What is required: Below are records that must be duplicated exactly.
◆ ◆ ◆ ◆
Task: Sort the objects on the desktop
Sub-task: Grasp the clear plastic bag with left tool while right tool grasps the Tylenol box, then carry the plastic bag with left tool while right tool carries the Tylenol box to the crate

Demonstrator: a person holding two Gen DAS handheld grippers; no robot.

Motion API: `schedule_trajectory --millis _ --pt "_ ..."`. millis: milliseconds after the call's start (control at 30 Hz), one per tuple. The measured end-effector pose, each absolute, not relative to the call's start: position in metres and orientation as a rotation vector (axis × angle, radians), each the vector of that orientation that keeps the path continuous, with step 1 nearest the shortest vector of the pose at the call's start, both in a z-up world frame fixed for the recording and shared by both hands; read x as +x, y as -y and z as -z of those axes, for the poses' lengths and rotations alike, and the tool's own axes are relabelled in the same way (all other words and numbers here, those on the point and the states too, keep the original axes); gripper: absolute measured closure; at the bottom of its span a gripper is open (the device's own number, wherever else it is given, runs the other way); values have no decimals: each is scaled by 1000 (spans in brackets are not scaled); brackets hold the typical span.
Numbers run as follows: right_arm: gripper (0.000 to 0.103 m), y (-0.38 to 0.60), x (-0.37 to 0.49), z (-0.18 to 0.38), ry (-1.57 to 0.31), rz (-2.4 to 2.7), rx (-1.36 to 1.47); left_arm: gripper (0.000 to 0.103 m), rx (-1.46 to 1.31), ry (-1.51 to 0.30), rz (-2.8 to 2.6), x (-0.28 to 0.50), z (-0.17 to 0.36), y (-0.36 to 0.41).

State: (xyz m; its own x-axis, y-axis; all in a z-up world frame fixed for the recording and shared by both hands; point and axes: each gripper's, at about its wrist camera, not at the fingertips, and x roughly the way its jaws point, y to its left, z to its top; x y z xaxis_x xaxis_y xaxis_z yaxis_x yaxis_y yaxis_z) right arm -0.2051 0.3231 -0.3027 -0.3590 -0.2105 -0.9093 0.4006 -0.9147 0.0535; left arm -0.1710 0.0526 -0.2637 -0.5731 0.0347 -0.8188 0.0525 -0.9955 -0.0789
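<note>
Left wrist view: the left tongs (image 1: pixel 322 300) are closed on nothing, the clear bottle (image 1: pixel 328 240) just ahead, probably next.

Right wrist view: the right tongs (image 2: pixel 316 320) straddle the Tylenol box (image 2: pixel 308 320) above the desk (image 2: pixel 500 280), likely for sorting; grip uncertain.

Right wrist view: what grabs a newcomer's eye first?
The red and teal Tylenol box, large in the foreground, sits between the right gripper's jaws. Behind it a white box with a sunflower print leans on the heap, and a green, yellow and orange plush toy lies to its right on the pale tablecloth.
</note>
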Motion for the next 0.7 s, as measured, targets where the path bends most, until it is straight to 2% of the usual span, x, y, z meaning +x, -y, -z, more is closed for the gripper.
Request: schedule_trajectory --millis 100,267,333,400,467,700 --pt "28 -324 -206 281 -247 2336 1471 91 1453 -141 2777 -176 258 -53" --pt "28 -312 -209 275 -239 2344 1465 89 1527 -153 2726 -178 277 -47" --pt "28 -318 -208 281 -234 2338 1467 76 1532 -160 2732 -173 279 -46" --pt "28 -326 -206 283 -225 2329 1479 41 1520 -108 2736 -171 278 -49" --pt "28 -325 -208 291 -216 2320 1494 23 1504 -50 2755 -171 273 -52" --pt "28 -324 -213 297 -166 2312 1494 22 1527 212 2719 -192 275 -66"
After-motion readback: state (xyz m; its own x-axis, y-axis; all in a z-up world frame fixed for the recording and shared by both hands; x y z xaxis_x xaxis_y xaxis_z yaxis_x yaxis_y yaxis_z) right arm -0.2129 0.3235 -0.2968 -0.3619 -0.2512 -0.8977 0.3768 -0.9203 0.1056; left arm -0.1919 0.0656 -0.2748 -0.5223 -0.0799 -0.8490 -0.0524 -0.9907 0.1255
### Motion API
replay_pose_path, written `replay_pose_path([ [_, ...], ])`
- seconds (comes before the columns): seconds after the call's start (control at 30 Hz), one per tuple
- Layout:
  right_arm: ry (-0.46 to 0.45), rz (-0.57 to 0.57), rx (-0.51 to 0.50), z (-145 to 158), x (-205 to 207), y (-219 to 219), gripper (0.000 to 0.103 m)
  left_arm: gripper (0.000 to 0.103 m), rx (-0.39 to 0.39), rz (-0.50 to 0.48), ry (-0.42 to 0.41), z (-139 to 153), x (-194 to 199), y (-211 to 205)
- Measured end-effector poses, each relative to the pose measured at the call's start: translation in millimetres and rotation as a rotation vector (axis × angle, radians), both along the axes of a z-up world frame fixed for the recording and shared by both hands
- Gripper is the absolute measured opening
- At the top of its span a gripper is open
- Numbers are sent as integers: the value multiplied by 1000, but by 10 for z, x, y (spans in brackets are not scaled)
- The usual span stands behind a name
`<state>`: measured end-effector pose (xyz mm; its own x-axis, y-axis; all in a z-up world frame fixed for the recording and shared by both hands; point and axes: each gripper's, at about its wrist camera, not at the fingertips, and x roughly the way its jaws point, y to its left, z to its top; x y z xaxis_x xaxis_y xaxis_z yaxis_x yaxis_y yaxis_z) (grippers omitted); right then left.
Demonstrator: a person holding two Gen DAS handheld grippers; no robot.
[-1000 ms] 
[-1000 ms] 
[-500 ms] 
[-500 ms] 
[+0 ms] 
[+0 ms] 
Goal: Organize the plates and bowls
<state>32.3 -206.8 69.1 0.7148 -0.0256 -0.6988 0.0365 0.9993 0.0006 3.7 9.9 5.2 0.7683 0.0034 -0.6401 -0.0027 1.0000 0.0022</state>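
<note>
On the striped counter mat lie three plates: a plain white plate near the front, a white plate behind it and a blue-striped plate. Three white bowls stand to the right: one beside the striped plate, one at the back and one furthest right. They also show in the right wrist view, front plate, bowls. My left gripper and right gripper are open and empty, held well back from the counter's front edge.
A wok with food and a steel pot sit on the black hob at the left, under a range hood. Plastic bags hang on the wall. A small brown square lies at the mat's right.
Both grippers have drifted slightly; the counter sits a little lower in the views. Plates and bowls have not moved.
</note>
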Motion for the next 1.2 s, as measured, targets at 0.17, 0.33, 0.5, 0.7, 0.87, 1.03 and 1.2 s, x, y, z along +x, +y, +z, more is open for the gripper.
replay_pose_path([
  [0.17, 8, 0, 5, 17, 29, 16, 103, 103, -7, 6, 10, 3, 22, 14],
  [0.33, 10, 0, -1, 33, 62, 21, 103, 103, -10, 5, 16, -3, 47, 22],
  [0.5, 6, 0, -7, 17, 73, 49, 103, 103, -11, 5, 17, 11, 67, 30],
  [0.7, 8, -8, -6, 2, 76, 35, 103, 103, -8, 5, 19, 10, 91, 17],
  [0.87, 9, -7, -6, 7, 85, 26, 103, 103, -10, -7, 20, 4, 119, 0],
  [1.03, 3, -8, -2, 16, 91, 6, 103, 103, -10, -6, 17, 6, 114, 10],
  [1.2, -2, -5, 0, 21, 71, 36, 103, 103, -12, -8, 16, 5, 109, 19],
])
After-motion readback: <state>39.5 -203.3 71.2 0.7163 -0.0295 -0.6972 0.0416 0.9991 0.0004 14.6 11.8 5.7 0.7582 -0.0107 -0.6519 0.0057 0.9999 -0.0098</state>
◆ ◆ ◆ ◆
Written solution:
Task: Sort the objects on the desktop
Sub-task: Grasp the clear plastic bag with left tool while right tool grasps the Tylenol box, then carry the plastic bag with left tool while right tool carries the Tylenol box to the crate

Demonstrator: a person holding two Gen DAS handheld grippers; no robot.

Motion API: `schedule_trajectory --millis _ --pt "_ ..."`. millis: milliseconds after the call's start (control at 30 Hz), one per tuple. The measured end-effector pose, each absolute, not relative to the call's start: position in metres and orientation as a rotation vector (axis × angle, radians), each the vector of that orientation that keeps the path continuous, with step 1 nearest the shortest vector of the pose at the call's start, both in a z-up world frame fixed for the recording and shared by both hands; read x as +x, y as -y and z as -z of those axes, for the poses' lengths and rotations alike, and the tool's own axes are relabelled in the same way (all other words and numbers here, those on the point and the states too, keep the original axes); gripper: absolute measured closure; at the bottom of its span a gripper is open (the device's own number, wherever else it is given, runs the other way); values have no decimals: each is scaled by 1000 (spans in brackets are not scaled); brackets hold the typical span.
Numbers run as follows: right_arm: gripper (0.000 to 0.103 m), y (-0.38 to 0.60), x (-0.37 to 0.49), z (-0.18 to 0.38), ry (-1.57 to 0.31), rz (-2.4 to 2.7), rx (-1.36 to 1.47); left_arm: gripper (0.000 to 0.103 m), rx (-1.46 to 1.31), ry (-1.51 to 0.30), rz (-2.8 to 2.6), x (-0.28 to 0.50), z (-0.17 to 0.36), y (-0.36 to 0.41).

State: (xyz m; its own x-axis, y-axis; all in a z-up world frame fixed for the recording and shared by both hands; point and axes: each gripper's, at about its wrist camera, not at the fingertips, and x roughly the way its jaws point, y to its left, z to its top; x y z xaxis_x xaxis_y xaxis_z yaxis_x yaxis_y yaxis_z) right arm -0.2051 0.3231 -0.3027 -0.3590 -0.2105 -0.9093 0.4006 -0.9147 0.0535; left arm -0.1710 0.0526 -0.2637 -0.5731 0.0347 -0.8188 0.0525 -0.9955 -0.0789
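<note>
Left wrist view: the left tongs (image 1: pixel 322 300) are closed on nothing, the clear bottle (image 1: pixel 328 240) just ahead, probably next.

Right wrist view: the right tongs (image 2: pixel 316 320) straddle the Tylenol box (image 2: pixel 308 320) above the desk (image 2: pixel 500 280), likely for sorting; grip uncertain.

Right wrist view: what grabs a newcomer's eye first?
The red and teal Tylenol box, large in the foreground, sits between the right gripper's jaws. Behind it a white box with a sunflower print leans on the heap, and a green, yellow and orange plush toy lies to its right on the pale tablecloth.
</note>
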Motion for the next 0.7 s, as measured, targets where the path bends most, until it is straight to 2% of the usual span, x, y, z meaning +x, -y, -z, more is closed for the gripper.
Request: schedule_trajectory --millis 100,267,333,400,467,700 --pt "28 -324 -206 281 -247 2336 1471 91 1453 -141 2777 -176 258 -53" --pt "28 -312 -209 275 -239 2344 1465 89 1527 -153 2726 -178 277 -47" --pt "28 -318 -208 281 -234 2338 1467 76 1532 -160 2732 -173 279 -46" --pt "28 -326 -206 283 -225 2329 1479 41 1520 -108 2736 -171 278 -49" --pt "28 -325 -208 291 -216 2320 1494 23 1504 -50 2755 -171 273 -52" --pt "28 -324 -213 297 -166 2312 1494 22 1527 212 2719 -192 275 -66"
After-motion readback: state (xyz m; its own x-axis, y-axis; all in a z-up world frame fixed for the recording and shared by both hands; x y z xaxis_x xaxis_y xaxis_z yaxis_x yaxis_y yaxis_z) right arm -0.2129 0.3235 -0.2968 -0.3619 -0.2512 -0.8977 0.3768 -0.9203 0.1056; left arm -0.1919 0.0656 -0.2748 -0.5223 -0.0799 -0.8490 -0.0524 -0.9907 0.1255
### Motion API
replay_pose_path, written `replay_pose_path([ [_, ...], ])`
- seconds (comes before the columns): seconds after the call's start (control at 30 Hz), one per tuple
- Layout:
  right_arm: ry (-0.46 to 0.45), rz (-0.57 to 0.57), rx (-0.51 to 0.50), z (-145 to 158), x (-205 to 207), y (-219 to 219), gripper (0.000 to 0.103 m)
  left_arm: gripper (0.000 to 0.103 m), rx (-0.39 to 0.39), rz (-0.50 to 0.48), ry (-0.42 to 0.41), z (-139 to 153), x (-194 to 199), y (-211 to 205)
- Measured end-effector poses, each relative to the pose measured at the call's start: translation in millimetres and rotation as a rotation vector (axis × angle, radians), both along the axes of a z-up world frame fixed for the recording and shared by both hands
- Gripper is the absolute measured opening
- At the top of its span a gripper is open
- Numbers are sent as integers: the value multiplied by 1000, but by 10 for z, x, y (spans in brackets are not scaled)
- The usual span stands behind a name
`<state>`: measured end-effector pose (xyz mm; its own x-axis, y-axis; all in a z-up world frame fixed for the recording and shared by both hands; point and axes: each gripper's, at about its wrist camera, not at the fingertips, and x roughly the way its jaws point, y to its left, z to its top; x y z xaxis_x xaxis_y xaxis_z yaxis_x yaxis_y yaxis_z) (grippers omitted); right then left.
Demonstrator: a person holding two Gen DAS handheld grippers; no robot.
[-1000 ms] 
[-1000 ms] 
[-500 ms] 
[-500 ms] 
[+0 ms] 
[+0 ms] 
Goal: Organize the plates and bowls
<state>32.3 -206.8 69.1 0.7148 -0.0256 -0.6988 0.0365 0.9993 0.0006 3.7 9.9 5.2 0.7683 0.0034 -0.6401 -0.0027 1.0000 0.0022</state>
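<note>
On the striped counter mat lie three plates: a plain white plate near the front, a white plate behind it and a blue-striped plate. Three white bowls stand to the right: one beside the striped plate, one at the back and one furthest right. They also show in the right wrist view, front plate, bowls. My left gripper and right gripper are open and empty, held well back from the counter's front edge.
A wok with food and a steel pot sit on the black hob at the left, under a range hood. Plastic bags hang on the wall. A small brown square lies at the mat's right.
Both grippers have drifted slightly; the counter sits a little lower in the views. Plates and bowls have not moved.
</note>
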Motion for the next 1.2 s, as measured, targets at 0.17, 0.33, 0.5, 0.7, 0.87, 1.03 and 1.2 s, x, y, z along +x, +y, +z, more is open for the gripper.
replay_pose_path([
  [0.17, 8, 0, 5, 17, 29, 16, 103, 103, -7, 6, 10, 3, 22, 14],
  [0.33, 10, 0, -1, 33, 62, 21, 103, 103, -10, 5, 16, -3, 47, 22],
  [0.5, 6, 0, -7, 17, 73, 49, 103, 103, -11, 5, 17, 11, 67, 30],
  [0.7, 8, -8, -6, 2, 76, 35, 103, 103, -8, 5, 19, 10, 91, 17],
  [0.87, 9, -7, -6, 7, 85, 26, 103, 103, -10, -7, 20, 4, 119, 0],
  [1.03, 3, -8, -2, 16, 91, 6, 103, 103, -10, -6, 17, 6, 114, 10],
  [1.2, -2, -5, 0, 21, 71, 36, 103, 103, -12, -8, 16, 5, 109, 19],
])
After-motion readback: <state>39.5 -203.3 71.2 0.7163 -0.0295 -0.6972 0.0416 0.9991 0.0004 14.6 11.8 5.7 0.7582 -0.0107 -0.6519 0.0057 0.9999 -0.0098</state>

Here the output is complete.